-- Opening Marker --

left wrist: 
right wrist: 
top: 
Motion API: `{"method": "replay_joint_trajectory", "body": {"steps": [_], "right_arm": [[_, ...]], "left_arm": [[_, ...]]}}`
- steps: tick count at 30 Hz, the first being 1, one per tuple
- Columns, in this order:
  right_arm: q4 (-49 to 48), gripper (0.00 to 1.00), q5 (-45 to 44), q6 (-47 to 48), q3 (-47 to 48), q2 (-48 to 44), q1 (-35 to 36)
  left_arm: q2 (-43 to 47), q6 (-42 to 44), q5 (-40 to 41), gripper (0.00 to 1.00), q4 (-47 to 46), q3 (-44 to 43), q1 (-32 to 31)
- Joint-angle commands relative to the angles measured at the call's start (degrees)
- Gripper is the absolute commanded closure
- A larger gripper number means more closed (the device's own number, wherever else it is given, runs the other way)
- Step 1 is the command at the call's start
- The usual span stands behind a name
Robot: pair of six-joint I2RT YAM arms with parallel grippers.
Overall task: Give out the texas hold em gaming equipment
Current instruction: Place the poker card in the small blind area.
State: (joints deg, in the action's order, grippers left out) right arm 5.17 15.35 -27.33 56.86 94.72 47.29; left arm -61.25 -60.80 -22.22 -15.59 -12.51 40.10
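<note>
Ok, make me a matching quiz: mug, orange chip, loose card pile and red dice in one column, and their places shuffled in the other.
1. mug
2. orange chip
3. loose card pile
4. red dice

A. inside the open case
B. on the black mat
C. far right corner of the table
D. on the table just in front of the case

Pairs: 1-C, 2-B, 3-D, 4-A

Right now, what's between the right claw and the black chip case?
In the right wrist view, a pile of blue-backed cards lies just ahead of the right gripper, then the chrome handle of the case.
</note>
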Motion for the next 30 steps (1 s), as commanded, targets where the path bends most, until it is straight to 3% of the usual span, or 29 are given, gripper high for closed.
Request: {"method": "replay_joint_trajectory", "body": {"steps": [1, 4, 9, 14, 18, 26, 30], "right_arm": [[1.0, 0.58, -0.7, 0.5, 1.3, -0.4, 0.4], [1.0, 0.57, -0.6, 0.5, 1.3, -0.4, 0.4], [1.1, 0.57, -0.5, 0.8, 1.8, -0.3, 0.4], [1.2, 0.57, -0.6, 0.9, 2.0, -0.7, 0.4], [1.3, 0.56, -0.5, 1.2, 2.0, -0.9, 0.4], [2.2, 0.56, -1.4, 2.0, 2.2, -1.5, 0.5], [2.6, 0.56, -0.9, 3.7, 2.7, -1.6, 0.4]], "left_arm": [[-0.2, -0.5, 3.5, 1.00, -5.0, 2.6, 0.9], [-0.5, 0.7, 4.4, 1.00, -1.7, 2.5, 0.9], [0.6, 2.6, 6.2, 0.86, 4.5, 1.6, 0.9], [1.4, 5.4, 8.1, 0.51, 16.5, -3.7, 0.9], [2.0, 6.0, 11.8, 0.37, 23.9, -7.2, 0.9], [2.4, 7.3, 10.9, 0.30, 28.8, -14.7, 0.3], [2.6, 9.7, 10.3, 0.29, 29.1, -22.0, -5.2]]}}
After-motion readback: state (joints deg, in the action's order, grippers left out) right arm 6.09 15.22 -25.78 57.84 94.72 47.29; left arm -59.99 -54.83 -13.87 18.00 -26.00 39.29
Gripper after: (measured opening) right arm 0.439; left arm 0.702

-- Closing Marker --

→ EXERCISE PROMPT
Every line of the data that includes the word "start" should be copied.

→ EXERCISE SOLUTION
- Joint-angle commands relative to the angles measured at the call's start (degrees)
- Step 1 is the command at the call's start

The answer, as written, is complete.